Sucht man bei Google nach "Date Überfall", findet man zahlreiche ähnliche Meldungen wie den Fall aus Neuseeland: Vor gut einem Jahr wurde in Berlin ein 31-Jähriger via "Badoo" von einer Täterin und zwei Tätern in die Falle gelockt. In Hettstedt hatte es einen 24-Jährigen erwischt, in Wilsdruff einen 38-Jährigen, in München einen 32-Jährigen.

Kann man aus dieser Häufung bei Google schließen, dass Dates mit Internet-Bekanntschaften für die Männerwelt besonders gefährlich sind? Wohl kaum. Die Polizeiliche Kriminalstatistik für Deutschland nennt für das Jahr 2014 über 45.000 Fälle von Raub, im Schnitt also über 100 täglich, von denen ca. die Hälfte als "Handtaschenraub" oder "sonstige Raubüberfälle auf Straßen, Wegen oder Plätzen" eingeordnet wird.
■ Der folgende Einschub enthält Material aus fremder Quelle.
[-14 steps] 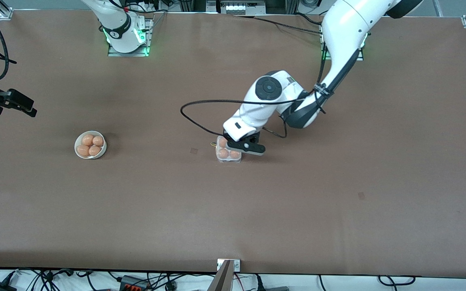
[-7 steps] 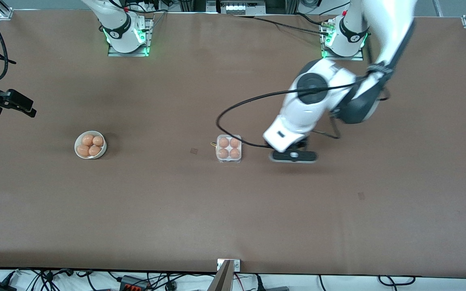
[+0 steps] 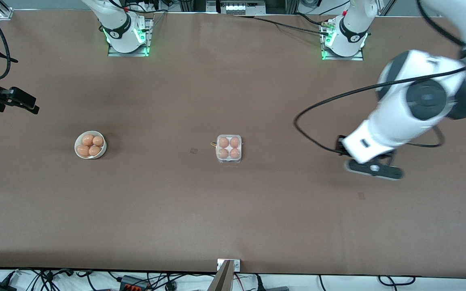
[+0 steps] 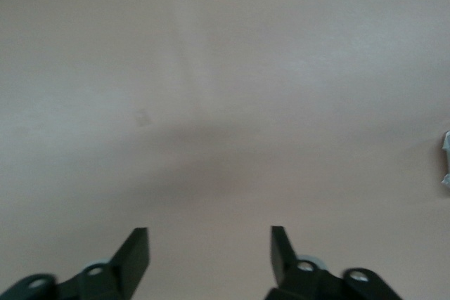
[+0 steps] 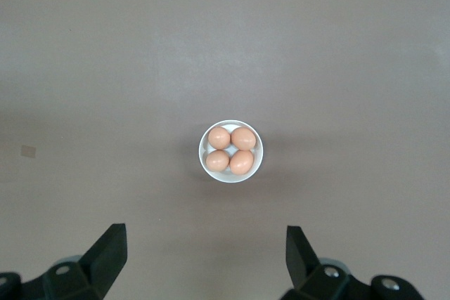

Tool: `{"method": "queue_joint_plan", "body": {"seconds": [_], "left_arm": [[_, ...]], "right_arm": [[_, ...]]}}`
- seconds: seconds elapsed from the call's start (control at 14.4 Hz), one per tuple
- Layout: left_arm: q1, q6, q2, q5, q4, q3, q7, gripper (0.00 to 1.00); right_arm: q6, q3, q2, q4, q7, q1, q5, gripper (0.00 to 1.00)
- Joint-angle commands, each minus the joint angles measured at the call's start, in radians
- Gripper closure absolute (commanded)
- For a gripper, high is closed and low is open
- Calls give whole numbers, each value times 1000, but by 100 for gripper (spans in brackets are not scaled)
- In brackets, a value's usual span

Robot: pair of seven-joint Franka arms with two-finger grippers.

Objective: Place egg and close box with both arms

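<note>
Carton filled, both arms clear of it — I judge the job close to finished.

I see the egg carton (image 3: 229, 148) near the middle of the surface with an egg (image 3: 224, 142) in each of its four cells; the clear lid looks down over them, though I cannot confirm it is latched. The white bowl (image 3: 90, 144) toward the right arm's end holds four more eggs. My left gripper (image 3: 373, 169) hangs over bare surface toward the left arm's end, jaws apart and holding nothing. My right gripper (image 5: 204, 254) waits high by the surface's edge, looking down on the bowl, jaws wide apart and holding nothing.
</note>
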Motion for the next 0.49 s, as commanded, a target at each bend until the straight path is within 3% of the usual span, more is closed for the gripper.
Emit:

Nur finden diese, wenn überhaupt, nur den Weg in die Regionalpresse, während die internet-bezogenen Taten überregional die Runde machen - und dann bei Google zum top-Treffer werden.

Zudem lässt sich die Mehrzahl der genannten Taten durch die vielen Datenspuren, die beim Dating via Tinder und Co. hinterlassen werden, rasch aufklären. In Neuseeland wurden die Täter wohl binnen weniger als 24 Stunden festgenommen. Und zu Recht schreibt "Bild" über den vorgenannten Berliner Fall: "Zwei Tage [nach dem Raub] wurden alle drei verhaftet. Stephanie H. hätte genau so gut eine Visitenkarte hinterlassen können: [Das Opfer] hat Fotos von ihr, kennt ihre Lieblingskneipe, die Sex-Chats lassen sich zu ihr zurückverfolgen."